Privacy-centric cryptocurrency Monero (XMR) has recently disclosed nine security vulnerabilities, including one that exposed its users to theft, and could’ve seen bad actors steal from cryptocurrency exchanges.
According to the disclosure, up until March rogue XMR miners could’ve created “specifically-crafted” blocks that would’ve forced Monero wallets to accept fake deposits for an XMR amount the attacker would determine. This, according to researchers, could be exploited to steal from cryptocurrency exchanges.
The researchers were awarded 45 XMR, currently worth around $3,900, for helping improve the safety of the cryptocurrency. Five denial of service (DoS) attack vectors were also disclosed, with one of them being labeled as a “critical” one.
Moreover, a CryptoNote-specific vulnerability was found. It would allow bad actors to take down nodes in the cryptocurrency’s network through malicious data requests. Other projects using CryptoNote may be susceptible to the vulnerability.
Speaking to The Next Web Andrey Sabelnikov, the researcher who found the bug, stated that a blockchain like that of Monero – with a long history – could’ve seen attackers make a protocol request “that will call all of its blocks from another node, which could be hundreds of thousands of blocks.”
Preparing such a response can take a lot of resources. Eventually, the OS might kill it due to the huge memory consumptions, which is typical of Linux systems.
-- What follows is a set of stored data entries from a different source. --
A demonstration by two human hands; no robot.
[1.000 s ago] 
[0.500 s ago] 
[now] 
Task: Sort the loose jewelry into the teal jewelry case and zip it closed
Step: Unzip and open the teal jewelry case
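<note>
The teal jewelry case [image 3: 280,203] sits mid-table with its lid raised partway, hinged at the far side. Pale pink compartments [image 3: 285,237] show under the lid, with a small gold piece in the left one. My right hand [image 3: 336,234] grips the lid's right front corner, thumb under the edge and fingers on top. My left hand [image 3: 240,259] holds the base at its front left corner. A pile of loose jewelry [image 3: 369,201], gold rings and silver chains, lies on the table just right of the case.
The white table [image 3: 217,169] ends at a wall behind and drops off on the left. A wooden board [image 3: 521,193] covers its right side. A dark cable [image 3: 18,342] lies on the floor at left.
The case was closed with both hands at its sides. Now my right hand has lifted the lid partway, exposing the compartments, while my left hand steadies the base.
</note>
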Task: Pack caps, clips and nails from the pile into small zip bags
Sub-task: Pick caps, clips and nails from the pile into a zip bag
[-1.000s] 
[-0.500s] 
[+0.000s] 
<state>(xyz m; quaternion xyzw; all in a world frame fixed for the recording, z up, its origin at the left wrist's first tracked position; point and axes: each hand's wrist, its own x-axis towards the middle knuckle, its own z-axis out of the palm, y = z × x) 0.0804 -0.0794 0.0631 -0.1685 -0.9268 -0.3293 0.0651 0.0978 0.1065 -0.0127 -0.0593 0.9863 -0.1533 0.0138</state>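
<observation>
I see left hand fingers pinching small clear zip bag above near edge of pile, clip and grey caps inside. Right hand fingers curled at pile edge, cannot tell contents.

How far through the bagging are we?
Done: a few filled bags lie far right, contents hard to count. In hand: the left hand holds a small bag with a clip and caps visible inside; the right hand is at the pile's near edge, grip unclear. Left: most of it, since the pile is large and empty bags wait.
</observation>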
As the news outlet reports, the reports coincided with the release of the Monero version 0.14.1.0 last month. While eight vulnerabilities have already been fixed, one remains mostly undisclosed, presumably as developers work on it.
So far there have been no reports of any of the disclosed vulnerabilities being exploited. As CryptoGlobe covered, late last year Monero developers fixed a major bug that would have allowed attackers to both double spend and destroy XMR.
The privacy-centric cryptocurrency, which saw hackers hijack internet users’ CPU resources to mine it, established a workgroup at about the same time to fight back against the trend, which has now slowed down.